* **RECORDED INFORMATION**:
——————————

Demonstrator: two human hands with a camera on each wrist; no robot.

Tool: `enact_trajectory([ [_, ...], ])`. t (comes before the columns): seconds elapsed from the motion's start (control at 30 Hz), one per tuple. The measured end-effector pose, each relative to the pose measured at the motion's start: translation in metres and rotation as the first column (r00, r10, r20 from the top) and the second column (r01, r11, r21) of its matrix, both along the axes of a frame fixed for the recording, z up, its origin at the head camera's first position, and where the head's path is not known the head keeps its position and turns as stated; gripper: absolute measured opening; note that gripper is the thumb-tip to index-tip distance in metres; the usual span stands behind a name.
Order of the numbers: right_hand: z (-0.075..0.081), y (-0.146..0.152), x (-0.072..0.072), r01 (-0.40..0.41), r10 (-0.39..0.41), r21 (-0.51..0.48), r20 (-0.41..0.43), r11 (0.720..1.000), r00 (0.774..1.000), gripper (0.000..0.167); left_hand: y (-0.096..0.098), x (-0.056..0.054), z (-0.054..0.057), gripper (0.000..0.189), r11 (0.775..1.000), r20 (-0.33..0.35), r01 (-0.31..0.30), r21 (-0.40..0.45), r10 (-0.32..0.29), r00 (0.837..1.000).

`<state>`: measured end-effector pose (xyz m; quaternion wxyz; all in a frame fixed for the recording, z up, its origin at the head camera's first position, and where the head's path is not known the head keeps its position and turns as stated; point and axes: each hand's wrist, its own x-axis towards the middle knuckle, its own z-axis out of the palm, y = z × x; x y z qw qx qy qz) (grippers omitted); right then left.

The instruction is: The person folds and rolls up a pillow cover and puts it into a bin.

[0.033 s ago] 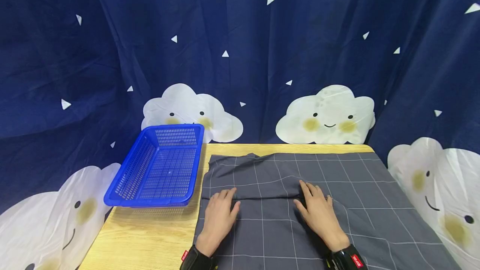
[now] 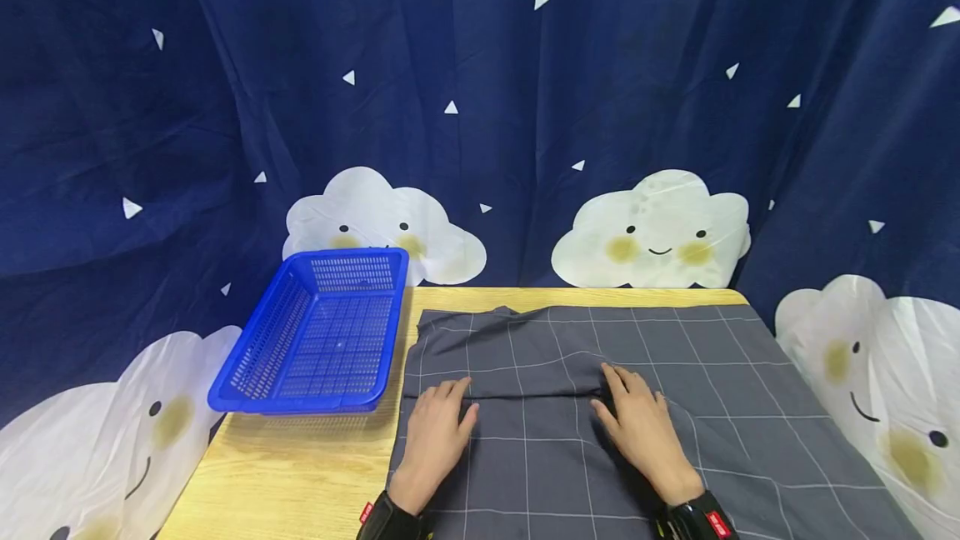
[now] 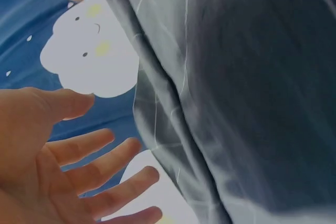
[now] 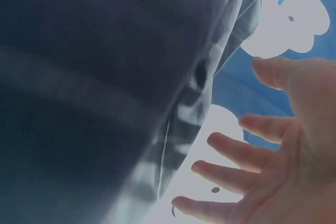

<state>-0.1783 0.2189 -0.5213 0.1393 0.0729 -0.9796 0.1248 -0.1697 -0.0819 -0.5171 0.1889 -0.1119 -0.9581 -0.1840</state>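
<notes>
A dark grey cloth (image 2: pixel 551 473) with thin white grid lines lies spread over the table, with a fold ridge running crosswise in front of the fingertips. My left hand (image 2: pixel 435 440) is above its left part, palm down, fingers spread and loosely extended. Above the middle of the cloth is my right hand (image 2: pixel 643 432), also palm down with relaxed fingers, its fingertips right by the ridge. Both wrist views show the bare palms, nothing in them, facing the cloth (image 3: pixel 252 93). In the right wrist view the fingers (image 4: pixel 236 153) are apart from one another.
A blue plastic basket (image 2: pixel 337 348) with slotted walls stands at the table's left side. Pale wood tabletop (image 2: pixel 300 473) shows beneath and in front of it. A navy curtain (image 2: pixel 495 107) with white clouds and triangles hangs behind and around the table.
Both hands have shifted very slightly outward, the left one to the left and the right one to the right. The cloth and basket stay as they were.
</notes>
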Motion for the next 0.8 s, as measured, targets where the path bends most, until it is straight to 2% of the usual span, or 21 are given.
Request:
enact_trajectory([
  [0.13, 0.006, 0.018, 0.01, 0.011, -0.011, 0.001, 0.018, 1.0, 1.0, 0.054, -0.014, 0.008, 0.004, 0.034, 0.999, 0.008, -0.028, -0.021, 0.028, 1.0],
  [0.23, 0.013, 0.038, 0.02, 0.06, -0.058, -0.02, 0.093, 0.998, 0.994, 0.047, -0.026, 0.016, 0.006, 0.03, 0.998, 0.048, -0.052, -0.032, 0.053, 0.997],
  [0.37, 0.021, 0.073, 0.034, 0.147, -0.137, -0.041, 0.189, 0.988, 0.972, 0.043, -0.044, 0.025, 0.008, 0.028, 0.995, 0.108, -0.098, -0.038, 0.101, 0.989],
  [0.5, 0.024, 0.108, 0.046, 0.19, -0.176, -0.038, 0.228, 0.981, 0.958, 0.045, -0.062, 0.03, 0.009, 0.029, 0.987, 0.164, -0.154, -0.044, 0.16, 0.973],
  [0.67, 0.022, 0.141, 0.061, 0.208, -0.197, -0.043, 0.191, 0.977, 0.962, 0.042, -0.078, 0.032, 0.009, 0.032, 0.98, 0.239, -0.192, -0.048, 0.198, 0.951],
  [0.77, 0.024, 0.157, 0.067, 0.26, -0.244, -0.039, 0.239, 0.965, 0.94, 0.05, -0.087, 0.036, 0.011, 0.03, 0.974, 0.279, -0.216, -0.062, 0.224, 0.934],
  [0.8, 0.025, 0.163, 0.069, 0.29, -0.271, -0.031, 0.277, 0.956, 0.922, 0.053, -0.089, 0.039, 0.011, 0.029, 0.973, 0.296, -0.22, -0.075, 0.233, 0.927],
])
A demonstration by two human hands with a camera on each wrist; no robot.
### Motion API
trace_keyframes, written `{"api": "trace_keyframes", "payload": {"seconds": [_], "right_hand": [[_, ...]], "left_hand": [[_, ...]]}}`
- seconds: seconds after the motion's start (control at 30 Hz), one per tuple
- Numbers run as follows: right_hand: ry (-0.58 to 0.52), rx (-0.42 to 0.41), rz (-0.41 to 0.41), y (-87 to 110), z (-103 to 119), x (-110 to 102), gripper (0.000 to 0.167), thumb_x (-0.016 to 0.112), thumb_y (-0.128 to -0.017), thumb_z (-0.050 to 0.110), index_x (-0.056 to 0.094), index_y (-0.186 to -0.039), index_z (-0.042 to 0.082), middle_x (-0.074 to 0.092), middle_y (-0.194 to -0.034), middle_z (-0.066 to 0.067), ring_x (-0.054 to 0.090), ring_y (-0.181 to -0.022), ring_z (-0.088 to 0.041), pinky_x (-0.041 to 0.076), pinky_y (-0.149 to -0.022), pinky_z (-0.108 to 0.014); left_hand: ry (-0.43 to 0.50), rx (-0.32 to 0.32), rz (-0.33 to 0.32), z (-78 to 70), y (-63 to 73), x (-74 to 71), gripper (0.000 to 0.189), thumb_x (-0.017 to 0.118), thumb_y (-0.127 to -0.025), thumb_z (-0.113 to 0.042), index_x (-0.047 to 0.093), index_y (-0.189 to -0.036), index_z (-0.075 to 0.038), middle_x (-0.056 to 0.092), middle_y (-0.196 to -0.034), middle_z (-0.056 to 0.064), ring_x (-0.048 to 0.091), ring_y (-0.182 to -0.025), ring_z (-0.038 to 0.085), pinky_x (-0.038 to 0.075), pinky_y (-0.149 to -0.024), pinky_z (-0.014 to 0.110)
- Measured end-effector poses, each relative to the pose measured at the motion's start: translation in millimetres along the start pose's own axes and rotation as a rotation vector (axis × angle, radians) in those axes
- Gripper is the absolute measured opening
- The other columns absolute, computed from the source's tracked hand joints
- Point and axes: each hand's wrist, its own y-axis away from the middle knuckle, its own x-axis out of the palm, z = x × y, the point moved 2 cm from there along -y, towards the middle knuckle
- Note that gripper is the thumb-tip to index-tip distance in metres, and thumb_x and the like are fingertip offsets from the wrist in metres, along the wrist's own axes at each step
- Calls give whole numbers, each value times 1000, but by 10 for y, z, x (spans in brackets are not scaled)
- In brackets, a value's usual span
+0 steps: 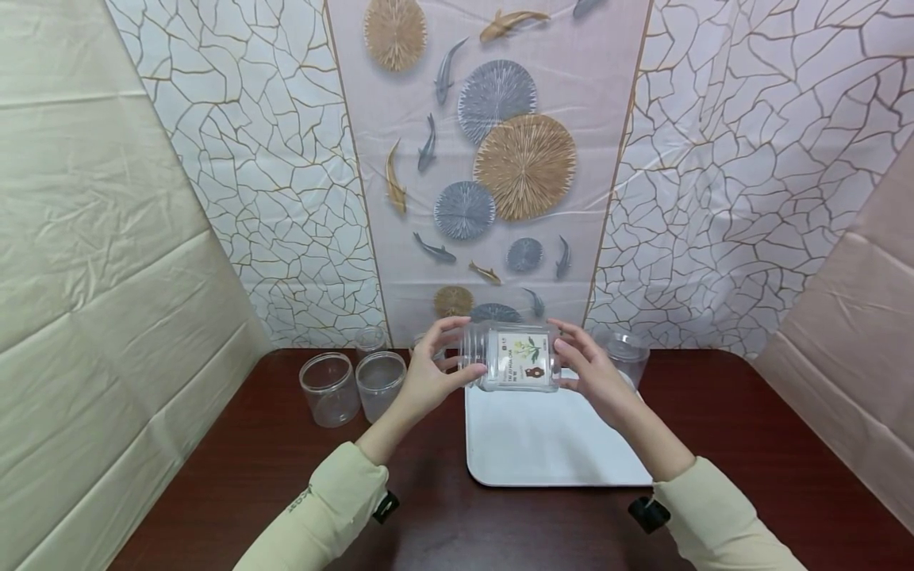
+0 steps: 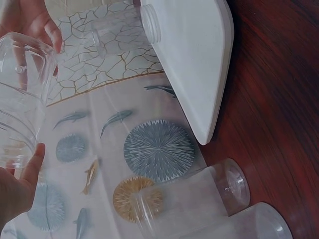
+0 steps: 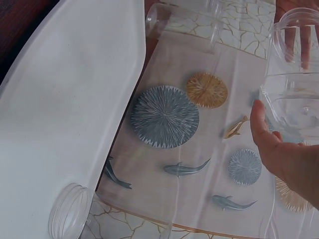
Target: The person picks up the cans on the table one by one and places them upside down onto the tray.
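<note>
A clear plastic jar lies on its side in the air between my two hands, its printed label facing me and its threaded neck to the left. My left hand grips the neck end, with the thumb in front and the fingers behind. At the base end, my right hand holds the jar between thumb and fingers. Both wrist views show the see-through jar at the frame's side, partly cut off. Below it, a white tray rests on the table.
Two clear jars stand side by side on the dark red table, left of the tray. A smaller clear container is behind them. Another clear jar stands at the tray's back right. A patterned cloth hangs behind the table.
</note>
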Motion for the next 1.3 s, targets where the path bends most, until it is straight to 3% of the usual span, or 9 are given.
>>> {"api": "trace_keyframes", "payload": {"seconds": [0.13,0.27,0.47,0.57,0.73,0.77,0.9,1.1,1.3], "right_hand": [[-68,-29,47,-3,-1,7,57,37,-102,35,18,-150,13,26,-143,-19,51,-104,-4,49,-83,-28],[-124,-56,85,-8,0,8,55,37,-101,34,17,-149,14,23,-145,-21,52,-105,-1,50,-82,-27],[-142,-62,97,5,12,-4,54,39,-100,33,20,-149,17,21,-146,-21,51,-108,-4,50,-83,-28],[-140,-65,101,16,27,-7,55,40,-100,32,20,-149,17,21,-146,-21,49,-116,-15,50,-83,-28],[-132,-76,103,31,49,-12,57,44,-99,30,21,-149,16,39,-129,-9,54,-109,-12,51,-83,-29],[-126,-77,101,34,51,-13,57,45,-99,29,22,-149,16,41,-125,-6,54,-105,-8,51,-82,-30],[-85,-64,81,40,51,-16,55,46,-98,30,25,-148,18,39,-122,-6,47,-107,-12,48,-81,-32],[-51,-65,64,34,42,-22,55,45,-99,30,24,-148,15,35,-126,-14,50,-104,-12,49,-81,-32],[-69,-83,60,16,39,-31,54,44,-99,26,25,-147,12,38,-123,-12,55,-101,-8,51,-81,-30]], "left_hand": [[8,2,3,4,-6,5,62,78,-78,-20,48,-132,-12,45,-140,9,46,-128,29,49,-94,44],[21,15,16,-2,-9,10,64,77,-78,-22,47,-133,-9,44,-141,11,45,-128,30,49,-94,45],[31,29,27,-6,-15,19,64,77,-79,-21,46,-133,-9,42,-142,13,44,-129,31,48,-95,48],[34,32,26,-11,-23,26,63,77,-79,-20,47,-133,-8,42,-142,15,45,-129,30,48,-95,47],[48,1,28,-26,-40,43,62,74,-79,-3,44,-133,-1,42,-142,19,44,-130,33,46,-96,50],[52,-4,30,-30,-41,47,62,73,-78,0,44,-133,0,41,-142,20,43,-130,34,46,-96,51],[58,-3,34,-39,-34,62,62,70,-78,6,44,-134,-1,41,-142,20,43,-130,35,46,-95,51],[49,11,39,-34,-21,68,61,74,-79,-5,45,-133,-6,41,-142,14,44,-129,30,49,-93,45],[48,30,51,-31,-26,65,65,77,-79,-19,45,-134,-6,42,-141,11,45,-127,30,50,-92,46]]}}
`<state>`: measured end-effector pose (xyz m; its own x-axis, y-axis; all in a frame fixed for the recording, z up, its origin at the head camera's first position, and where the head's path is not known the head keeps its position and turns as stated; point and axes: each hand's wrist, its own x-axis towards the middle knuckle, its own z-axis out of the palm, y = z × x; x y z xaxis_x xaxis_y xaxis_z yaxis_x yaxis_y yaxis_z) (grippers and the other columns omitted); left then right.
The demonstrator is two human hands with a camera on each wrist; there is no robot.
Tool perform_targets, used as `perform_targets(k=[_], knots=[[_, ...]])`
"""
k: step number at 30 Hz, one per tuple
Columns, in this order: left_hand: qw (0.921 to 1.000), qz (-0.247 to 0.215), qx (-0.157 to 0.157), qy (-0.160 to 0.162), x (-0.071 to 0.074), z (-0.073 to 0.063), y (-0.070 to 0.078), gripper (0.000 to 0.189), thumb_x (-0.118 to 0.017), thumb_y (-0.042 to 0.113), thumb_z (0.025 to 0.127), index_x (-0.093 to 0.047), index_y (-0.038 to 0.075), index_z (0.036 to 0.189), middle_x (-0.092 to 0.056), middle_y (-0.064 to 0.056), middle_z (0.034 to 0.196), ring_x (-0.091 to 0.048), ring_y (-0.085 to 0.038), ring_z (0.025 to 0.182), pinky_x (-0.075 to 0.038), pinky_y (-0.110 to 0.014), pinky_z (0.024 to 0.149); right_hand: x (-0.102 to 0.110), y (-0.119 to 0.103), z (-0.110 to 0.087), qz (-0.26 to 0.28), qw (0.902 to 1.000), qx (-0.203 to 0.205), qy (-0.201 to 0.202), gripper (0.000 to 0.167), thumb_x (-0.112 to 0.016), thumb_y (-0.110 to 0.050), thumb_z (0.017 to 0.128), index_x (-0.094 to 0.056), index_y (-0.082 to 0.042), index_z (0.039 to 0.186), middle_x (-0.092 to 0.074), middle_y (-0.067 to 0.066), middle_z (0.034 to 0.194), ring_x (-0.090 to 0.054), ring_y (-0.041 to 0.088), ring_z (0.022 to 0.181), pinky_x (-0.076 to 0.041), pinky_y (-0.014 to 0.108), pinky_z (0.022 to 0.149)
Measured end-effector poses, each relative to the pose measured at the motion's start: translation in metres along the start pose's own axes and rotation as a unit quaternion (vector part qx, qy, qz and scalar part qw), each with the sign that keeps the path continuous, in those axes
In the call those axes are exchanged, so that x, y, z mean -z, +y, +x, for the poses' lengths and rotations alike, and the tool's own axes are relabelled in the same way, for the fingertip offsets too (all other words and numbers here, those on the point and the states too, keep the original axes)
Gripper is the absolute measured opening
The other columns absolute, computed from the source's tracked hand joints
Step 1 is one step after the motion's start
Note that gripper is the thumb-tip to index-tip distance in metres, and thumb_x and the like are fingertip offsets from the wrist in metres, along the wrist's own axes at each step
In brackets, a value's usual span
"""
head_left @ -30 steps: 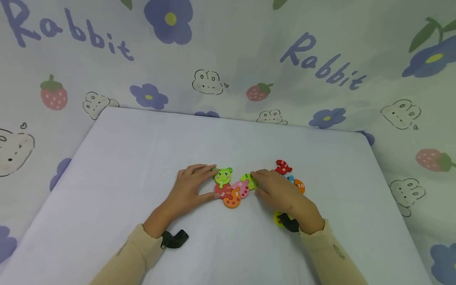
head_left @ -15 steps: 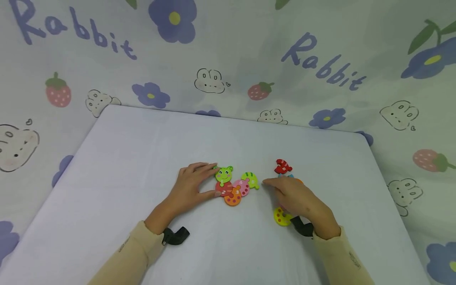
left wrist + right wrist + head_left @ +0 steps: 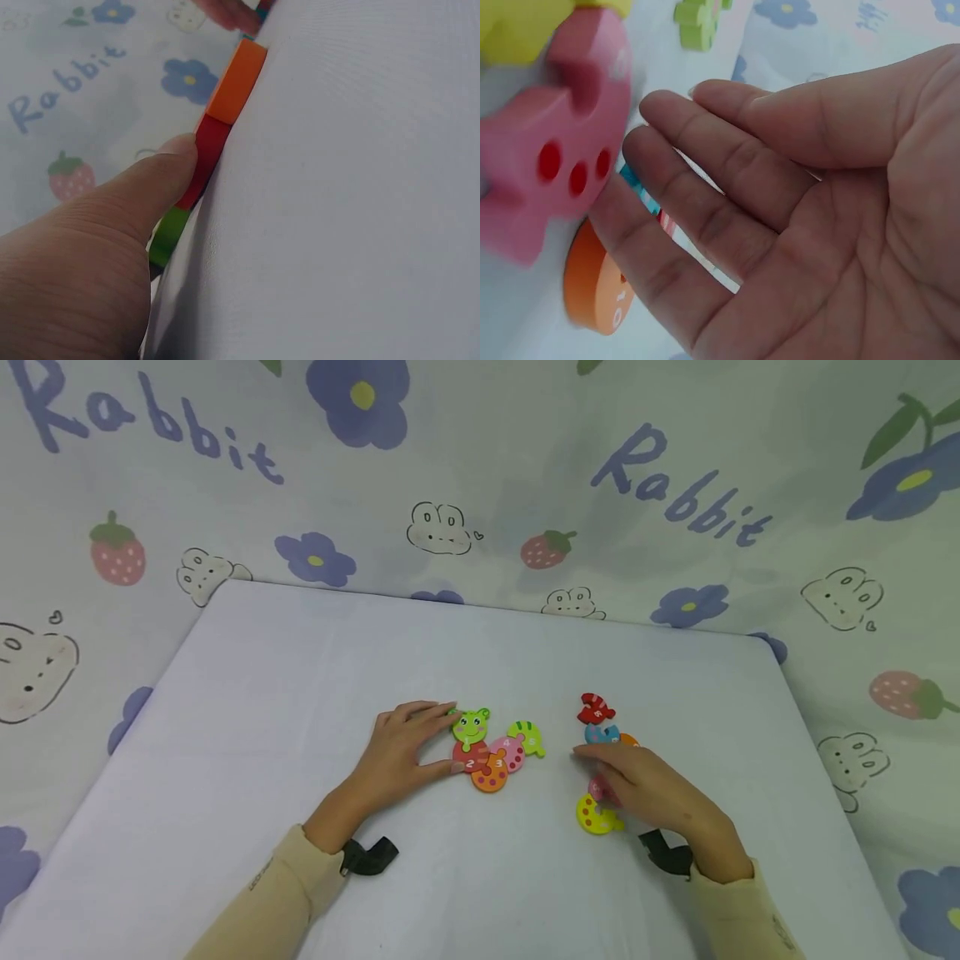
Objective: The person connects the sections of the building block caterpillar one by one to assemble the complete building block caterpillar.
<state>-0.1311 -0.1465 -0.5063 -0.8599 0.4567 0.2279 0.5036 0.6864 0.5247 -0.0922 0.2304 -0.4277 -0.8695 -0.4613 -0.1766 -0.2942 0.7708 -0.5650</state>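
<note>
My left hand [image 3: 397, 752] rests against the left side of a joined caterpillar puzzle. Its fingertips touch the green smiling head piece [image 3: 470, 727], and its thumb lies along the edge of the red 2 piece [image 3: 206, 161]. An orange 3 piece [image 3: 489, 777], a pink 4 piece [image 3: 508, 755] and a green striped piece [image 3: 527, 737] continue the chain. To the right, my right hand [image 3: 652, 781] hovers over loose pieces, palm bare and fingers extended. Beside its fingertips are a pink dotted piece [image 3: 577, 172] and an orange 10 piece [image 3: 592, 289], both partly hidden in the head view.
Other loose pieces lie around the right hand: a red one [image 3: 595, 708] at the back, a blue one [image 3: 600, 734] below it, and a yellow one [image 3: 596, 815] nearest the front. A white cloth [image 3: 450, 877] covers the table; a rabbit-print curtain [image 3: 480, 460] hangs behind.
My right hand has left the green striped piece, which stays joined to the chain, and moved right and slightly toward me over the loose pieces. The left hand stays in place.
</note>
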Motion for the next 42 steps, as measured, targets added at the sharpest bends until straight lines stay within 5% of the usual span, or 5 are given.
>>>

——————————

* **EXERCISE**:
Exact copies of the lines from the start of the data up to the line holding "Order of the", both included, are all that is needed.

* **WRITTEN ANSWER**:
Demonstrator: two human hands with a camera on each wrist; no robot.

Tool: `enact_trajectory([ [_, ...], ])`. t (comes before the columns): seconds elapsed from the motion's start (control at 30 Hz), one per tuple. The measured end-effector pose, each relative to the pose measured at the motion's start: translation in metres and rotation as the first column (r00, r10, r20 from the top) and the second column (r01, r11, r21) of its matrix, both along the axes of a frame fixed for the recording, z up, its origin at the head camera's first position, and where the head's path is not known the head keeps its position and turns as stated; gripper: absolute measured opening; note that gripper is the thumb-tip to index-tip distance in metres; the usual span stands behind a name.
Order of the numbers: right_hand: z (-0.075..0.081), y (-0.146..0.152), x (-0.072..0.072), r01 (-0.40..0.41), r10 (-0.39..0.41), r21 (-0.51..0.48), r20 (-0.41..0.43), r11 (0.720..1.000), r00 (0.774..1.000), gripper (0.000..0.167); left_hand: y (-0.096..0.098), x (-0.056..0.054), z (-0.054..0.057), gripper (0.000..0.189), r11 (0.775..1.000), r20 (-0.33..0.35), r01 (-0.31..0.30), r21 (-0.40..0.45), r10 (-0.32..0.29), r00 (0.837..1.000).

With the answer given, the exercise is closed.